When used in 810 compatible mode, the drive formatted disks with 40 tracks and 18 sectors per track, for a total of 720 sectors per disk. Each sector held 128 bytes, for a total storage of 92,160 bytes/disk (90 kB). This was the normal FM encoded single-density format used by most machines of the late 1970s. Normally, when used with MFM encoding for double-density, the number of bytes per sector was doubled to 256 and the layout was otherwise unchanged. Instead, Atari's format retained the original 128 byte sectors and increased the number per track to 26, thereby providing 40 x 26 x 128 = 133,120 bytes per side, 130 kB. While Atari's documentation referred to this as double density, users used the term "enhanced" or "dual density" to distinguish it from the true double-density systems already in the market.

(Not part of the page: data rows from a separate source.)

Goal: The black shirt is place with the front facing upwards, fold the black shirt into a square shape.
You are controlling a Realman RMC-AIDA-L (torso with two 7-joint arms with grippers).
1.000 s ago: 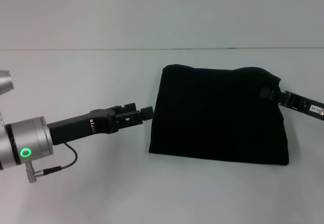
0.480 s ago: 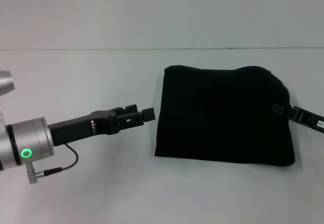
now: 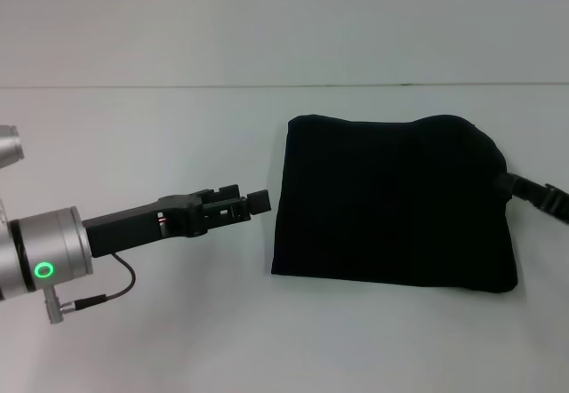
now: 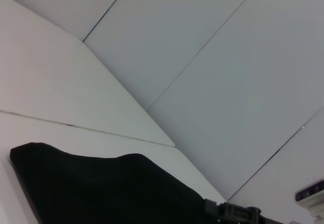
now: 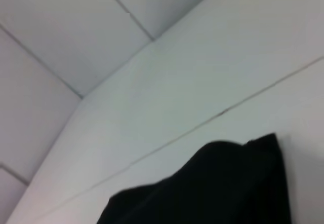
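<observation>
The black shirt (image 3: 391, 206), dragged slightly rightward, has been released by the withdrawn right gripper (image 3: 540, 195), its finger state indiscernible; the folding appears finished.

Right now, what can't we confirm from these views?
- Right gripper: the head view's right edge cuts it off, so how its jaws stand is unreadable; its own wrist view shows none of it.
- Left gripper: seen side-on beside the black shirt, apart from it; jaw gap unclear.
- Shirt's print and neck label: no view shows either; only plain black folded cloth.
- Shirt's near edge: cut off in both wrist views.
</observation>
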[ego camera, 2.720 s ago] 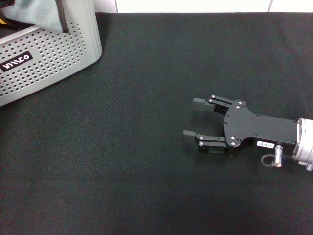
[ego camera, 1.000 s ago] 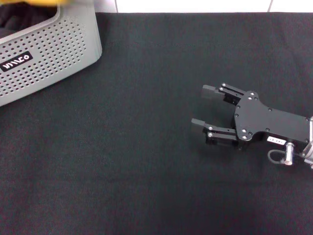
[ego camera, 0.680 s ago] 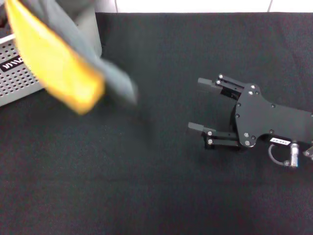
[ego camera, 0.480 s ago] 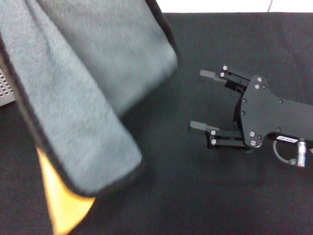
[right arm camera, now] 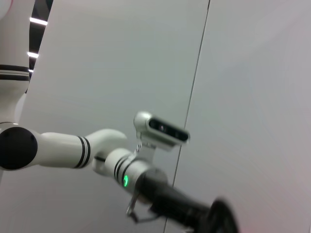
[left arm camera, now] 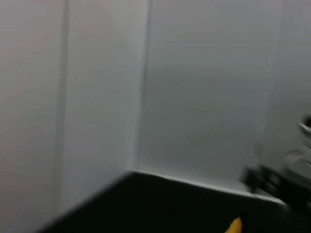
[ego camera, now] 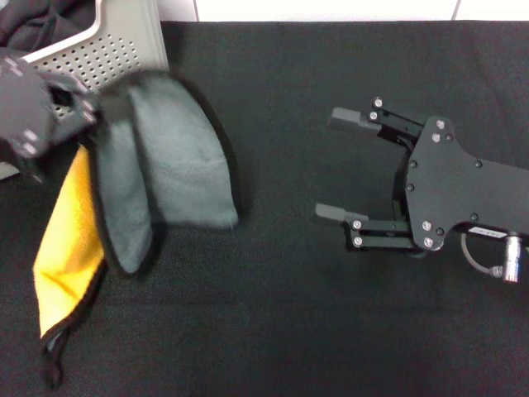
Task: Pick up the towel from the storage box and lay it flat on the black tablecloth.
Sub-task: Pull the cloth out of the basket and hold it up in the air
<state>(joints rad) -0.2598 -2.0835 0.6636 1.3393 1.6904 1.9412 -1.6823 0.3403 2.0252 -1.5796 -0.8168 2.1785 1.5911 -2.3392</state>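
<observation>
The worktop is covered by the black tablecloth (ego camera: 281, 314), a matte, finely textured sheet that fills nearly the whole head view up to a white strip along its far edge. The storage box (ego camera: 116, 45), light grey with small round holes in its wall, stands on the cloth at the far left corner. Dark bunched fabric (ego camera: 37, 21) lies inside it.

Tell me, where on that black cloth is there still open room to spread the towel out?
The black tablecloth is bare between the hanging towel and the open right tool, and along its near edge. It is crowded at the far left, where the left tool holds the towel beside the storage box.
</observation>
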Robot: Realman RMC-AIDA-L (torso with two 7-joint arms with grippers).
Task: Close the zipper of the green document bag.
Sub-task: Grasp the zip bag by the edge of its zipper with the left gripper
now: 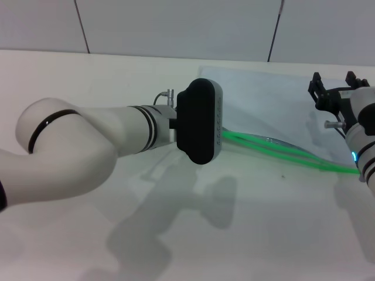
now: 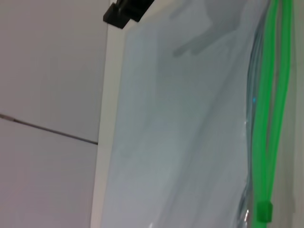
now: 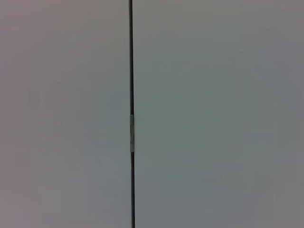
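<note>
The green document bag [image 1: 269, 105] lies flat on the white table, a translucent pale pouch. Its zipper [image 1: 293, 153] runs along the near long edge, and the two green strips stand apart in the middle. In the left wrist view the bag [image 2: 185, 123] fills the picture, with the zipper [image 2: 270, 95] gaping and the small green slider [image 2: 264, 211] at one end. My left arm's black wrist housing [image 1: 199, 120] hangs over the bag's left end and hides that gripper's fingers. My right gripper [image 1: 335, 88] hovers open above the bag's far right corner, holding nothing.
The grey wall panels [image 1: 176, 23] rise behind the table's far edge. The right wrist view shows only the wall with a dark seam [image 3: 131, 114]. A black part of the right gripper [image 2: 127, 9] shows in the left wrist view beyond the bag.
</note>
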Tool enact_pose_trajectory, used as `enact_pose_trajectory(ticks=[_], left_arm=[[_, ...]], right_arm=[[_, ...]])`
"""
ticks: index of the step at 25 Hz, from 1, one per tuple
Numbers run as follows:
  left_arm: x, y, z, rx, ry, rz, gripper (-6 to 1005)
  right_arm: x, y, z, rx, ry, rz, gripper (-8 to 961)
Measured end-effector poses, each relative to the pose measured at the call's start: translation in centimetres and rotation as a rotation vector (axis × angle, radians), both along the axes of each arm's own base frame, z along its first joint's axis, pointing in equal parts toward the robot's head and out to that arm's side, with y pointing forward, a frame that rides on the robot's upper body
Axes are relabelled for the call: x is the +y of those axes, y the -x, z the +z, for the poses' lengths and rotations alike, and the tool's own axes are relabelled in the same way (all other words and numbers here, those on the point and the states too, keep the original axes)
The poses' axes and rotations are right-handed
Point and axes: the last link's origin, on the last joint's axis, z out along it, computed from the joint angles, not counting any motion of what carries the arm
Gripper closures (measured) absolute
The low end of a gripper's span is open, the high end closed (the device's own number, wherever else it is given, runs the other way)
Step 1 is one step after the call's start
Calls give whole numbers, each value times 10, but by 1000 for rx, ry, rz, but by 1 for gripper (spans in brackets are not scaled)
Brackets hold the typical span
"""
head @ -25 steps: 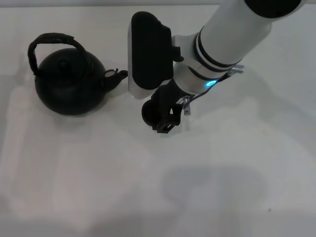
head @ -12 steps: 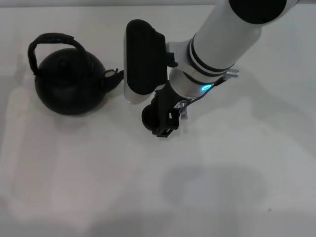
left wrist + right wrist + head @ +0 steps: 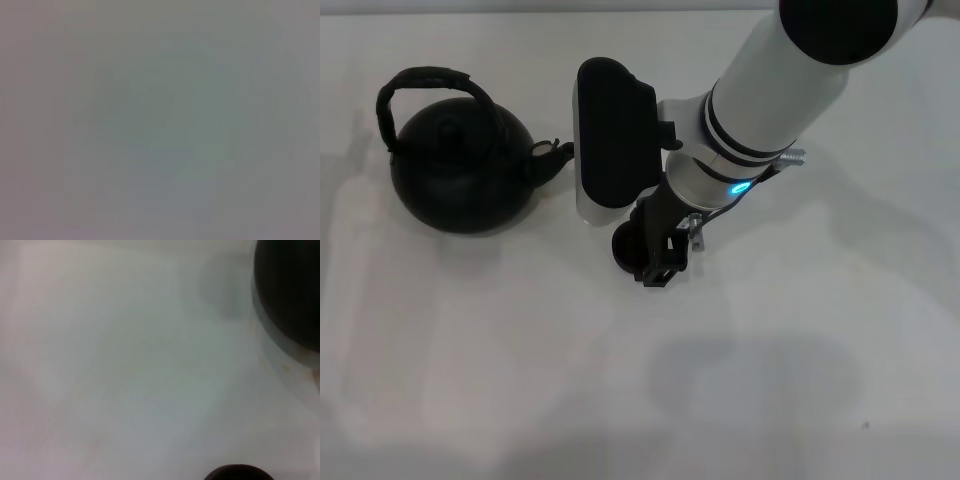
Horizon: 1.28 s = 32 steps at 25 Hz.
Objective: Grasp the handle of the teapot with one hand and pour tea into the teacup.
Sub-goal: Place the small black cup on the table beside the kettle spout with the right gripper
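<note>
The matte black teapot (image 3: 460,175) stands at the left of the white table, its spout toward the middle. Its rough-wrapped arched handle (image 3: 420,82) stands upright over the lid. My right gripper (image 3: 658,258) reaches down at the table's middle, to the right of the spout, and is closed on the small dark teacup (image 3: 623,250), which shows partly beside the fingers. In the right wrist view the teapot (image 3: 292,290) fills one corner and the teacup's rim (image 3: 239,473) shows at the edge. The left gripper is out of view.
The white table (image 3: 520,360) carries only the teapot and the teacup. The thick white right arm (image 3: 780,90) crosses from the upper right and hides the table behind it. The left wrist view shows only a plain grey surface.
My right gripper and the teacup have shifted together a little toward me and slightly right. The teapot has not moved.
</note>
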Motion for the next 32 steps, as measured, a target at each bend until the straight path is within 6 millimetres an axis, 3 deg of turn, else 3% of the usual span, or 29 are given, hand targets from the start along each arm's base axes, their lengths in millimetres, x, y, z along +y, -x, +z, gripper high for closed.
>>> enact_pose_trajectory(ticks=[32], left_arm=[[3, -2, 1, 5, 2, -10, 182]], right_arm=[[-3, -5, 0, -21, 40, 21, 188]])
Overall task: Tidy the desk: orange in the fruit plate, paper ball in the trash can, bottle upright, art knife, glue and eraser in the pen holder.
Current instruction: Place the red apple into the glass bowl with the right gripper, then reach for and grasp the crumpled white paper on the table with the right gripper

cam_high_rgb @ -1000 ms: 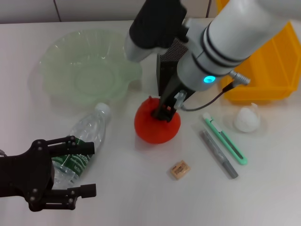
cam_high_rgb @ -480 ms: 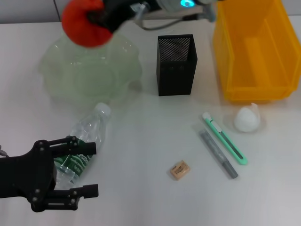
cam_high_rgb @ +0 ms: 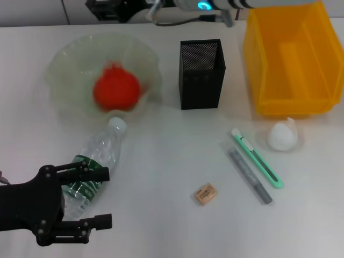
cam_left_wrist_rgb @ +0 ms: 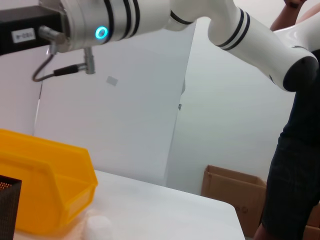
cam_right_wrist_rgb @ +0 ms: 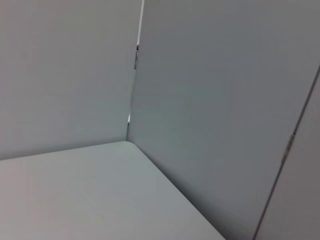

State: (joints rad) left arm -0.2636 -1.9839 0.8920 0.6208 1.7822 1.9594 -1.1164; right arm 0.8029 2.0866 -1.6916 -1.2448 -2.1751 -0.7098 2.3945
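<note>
The orange (cam_high_rgb: 116, 91) lies inside the pale green fruit plate (cam_high_rgb: 59, 59) at the back left. My right gripper (cam_high_rgb: 115, 8) hovers above the plate's far rim, open and holding nothing. The clear bottle (cam_high_rgb: 102, 148) lies on its side in front of the plate. My left gripper (cam_high_rgb: 102, 197) stands open over the bottle's lower end. The black mesh pen holder (cam_high_rgb: 201, 75) stands mid-table. At the front right lie the green art knife (cam_high_rgb: 257, 157), the grey glue stick (cam_high_rgb: 248, 176) and the tan eraser (cam_high_rgb: 206, 193). The white paper ball (cam_high_rgb: 282, 136) rests before the yellow trash can (cam_high_rgb: 290, 59).
In the left wrist view, the yellow bin (cam_left_wrist_rgb: 45, 185) and the paper ball (cam_left_wrist_rgb: 97, 225) sit on the table, with my right arm (cam_left_wrist_rgb: 150, 20) overhead. A person (cam_left_wrist_rgb: 295, 150) and a cardboard box (cam_left_wrist_rgb: 230, 195) stand beyond the table's edge.
My right gripper lifted the orange from the table's middle, carried it back left over the plate and let it go. The orange now lies in the plate. The left gripper barely moved.
</note>
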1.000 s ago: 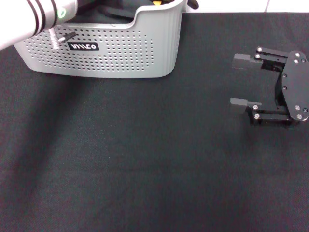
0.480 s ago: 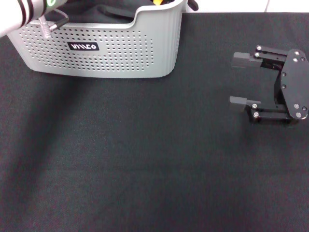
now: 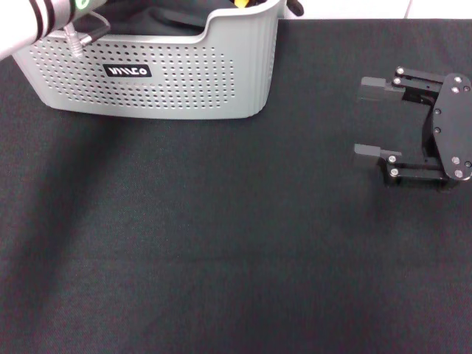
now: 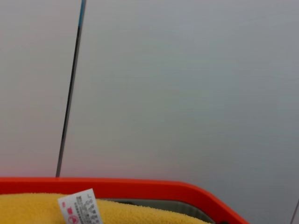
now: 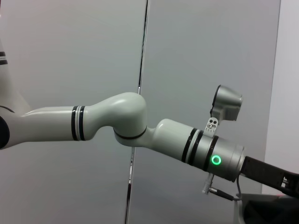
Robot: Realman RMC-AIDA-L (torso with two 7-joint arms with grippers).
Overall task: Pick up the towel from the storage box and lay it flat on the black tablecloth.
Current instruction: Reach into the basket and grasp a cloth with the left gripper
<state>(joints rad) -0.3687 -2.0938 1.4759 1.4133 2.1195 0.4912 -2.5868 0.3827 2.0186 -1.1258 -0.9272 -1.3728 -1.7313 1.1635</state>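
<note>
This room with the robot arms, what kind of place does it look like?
Probably a robot test bench or lab rather than a home. A plain black tablecloth covers the work surface, bare grey wall panels stand behind, and the only household item is one perforated storage box, with the right gripper open beside it.

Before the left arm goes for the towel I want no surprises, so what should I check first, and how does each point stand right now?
1. Storage box upright on the black tablecloth: ok.
2. Towel present, its yellow side and white tag close in the left wrist view: ok.
3. Left arm reaches over the storage box's near left corner: ok.
4. Left gripper's state: cannot tell, it is out of sight.
5. Right gripper open, apart from the storage box, out to the right over the cloth: ok.
6. Black tablecloth in front of the storage box flat enough for laying the towel: ok.
</note>
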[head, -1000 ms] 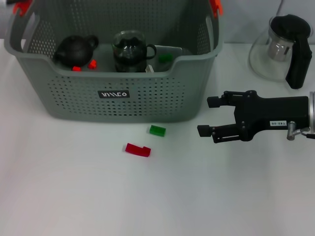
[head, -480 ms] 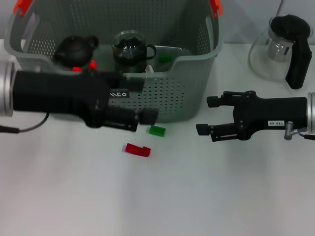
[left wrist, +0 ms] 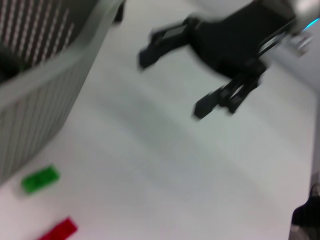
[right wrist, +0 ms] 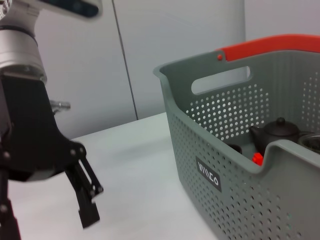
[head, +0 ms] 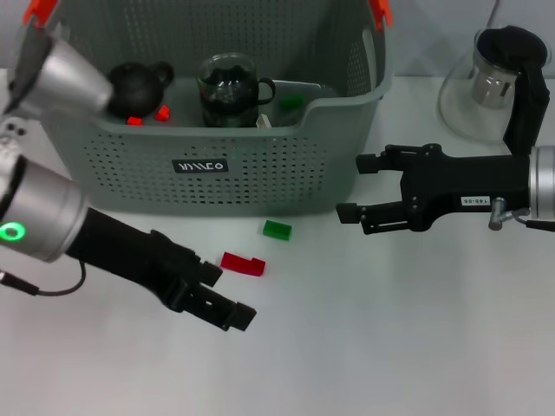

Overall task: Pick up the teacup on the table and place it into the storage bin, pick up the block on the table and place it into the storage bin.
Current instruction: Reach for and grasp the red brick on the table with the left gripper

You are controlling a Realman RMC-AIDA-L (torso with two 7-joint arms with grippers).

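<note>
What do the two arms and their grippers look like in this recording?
Both arms have silver-grey round segments ending in matte black grippers with slim black fingers. The left gripper sits on an arm with a glowing green ring light and a thin black cable trailing beneath it. The right gripper carries a small white label with dark lettering on its black body, next to a silver wrist cuff with a small metal fitting.
</note>
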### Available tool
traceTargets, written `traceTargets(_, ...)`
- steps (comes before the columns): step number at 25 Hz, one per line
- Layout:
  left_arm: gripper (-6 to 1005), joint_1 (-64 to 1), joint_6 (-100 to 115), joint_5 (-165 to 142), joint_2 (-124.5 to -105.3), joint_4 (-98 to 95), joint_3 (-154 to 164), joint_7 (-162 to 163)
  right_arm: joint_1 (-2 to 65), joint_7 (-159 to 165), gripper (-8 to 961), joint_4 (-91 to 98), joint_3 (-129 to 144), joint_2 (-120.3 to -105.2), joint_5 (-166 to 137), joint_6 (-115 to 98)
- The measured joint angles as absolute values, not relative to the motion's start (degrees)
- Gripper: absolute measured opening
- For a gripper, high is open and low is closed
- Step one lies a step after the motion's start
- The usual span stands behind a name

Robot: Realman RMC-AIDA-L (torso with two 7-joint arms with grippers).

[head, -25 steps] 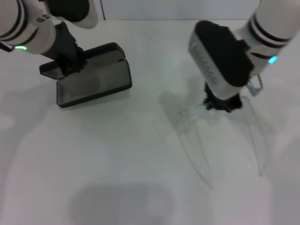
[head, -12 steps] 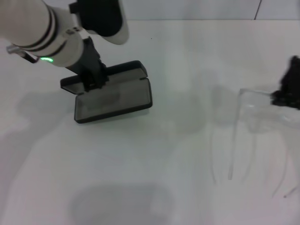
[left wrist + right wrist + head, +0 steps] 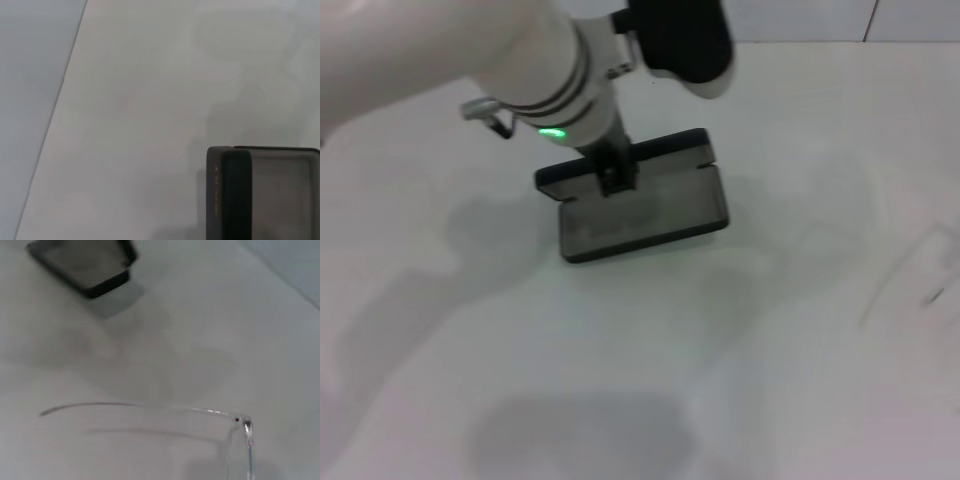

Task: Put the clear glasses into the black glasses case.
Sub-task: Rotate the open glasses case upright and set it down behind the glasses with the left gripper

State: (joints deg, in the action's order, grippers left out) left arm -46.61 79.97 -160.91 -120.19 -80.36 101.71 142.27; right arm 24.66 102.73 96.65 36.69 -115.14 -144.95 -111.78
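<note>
The black glasses case [image 3: 642, 214] lies open on the white table, grey lining up, its lid at the back. My left gripper [image 3: 613, 178] reaches down from the upper left and is shut on the case's back edge. The left wrist view shows the case [image 3: 265, 195] close up, with orange lettering on its lid. The clear glasses [image 3: 898, 286] show only faintly at the far right of the head view. In the right wrist view the glasses [image 3: 150, 407] hang above the table with one thin arm stretched out, and the case [image 3: 85, 262] lies beyond. My right gripper is out of view.
The white table [image 3: 620, 380] spreads bare in front of the case and between case and glasses. Its far edge meets a pale wall [image 3: 30, 75] in the left wrist view.
My left gripper has slid the open case to the right, towards the table's middle. The right gripper and the glasses have moved right, and the gripper has left the head view.
</note>
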Motion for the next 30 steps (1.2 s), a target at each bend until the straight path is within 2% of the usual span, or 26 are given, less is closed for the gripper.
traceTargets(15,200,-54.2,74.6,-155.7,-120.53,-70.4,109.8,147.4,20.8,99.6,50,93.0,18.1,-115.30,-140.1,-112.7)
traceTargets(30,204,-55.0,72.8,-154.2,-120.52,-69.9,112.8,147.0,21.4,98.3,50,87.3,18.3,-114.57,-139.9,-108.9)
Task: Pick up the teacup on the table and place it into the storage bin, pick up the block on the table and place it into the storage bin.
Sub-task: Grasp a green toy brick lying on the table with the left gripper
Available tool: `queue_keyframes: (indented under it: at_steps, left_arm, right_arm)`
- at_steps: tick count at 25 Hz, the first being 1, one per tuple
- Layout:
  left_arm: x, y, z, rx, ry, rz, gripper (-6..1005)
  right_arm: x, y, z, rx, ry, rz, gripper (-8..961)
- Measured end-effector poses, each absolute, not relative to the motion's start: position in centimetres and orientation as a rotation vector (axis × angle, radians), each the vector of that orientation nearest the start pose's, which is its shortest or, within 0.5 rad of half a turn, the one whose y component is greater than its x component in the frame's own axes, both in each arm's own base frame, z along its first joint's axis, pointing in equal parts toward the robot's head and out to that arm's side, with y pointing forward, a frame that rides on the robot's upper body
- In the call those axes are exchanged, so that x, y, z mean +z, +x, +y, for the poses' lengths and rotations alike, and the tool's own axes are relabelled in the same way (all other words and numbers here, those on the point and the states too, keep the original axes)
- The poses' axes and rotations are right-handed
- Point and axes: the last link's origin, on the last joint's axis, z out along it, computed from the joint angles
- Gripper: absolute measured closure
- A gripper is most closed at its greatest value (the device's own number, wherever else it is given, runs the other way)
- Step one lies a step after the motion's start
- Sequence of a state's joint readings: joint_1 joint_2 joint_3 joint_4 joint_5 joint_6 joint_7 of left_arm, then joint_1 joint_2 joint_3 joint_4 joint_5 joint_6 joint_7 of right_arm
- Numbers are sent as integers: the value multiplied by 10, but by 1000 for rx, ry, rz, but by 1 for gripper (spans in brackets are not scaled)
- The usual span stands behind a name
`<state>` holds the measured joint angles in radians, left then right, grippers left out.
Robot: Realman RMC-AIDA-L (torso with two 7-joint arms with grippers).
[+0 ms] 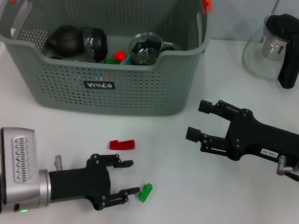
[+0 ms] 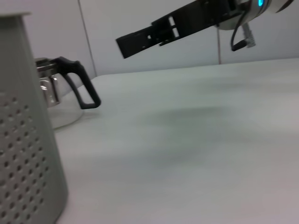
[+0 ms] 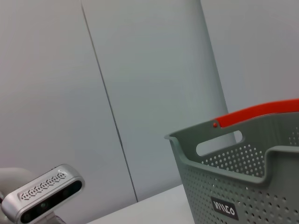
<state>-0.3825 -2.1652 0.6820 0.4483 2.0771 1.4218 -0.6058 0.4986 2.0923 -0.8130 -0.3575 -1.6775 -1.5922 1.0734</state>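
The left claw, jaws spread wide, lies low on the white table; its near finger touches the small green block. It should centre before closing. The grey perforated storage bin stands beyond. The right claw hovers open.

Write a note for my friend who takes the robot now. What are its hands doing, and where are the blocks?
Left gripper: open, empty, low over the table, with the green block just off its fingertips.
Right gripper: open, empty, held above the table to the right of the storage bin.
Red block: loose on the table, in front of the bin.
Done, it seems: dark teaware and small coloured pieces already lie in the bin.
Left: no teacup shows on the table; both loose blocks are not yet in the bin. The green one looks the closest pick for the left gripper.
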Motion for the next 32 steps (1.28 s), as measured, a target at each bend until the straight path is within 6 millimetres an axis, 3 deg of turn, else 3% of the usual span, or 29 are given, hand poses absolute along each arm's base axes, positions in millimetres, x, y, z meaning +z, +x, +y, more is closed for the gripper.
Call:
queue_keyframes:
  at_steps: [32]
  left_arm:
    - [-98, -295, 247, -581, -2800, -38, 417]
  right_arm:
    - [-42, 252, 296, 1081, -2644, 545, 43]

In contrast to the 810, which saw several upgrades during its time on the market, the 1050 saw only one major change. Production was first set up in Singapore in May 1983 and ran until December 1984, accounting for the majority of the production run. These units used the Tandon mechanism. In November 1984, production moved to Hong Kong, changing to a largely identical mechanism from World Storage Technology. Production returned to Singapore for the final run using Tandon from October 1985 to December 1985.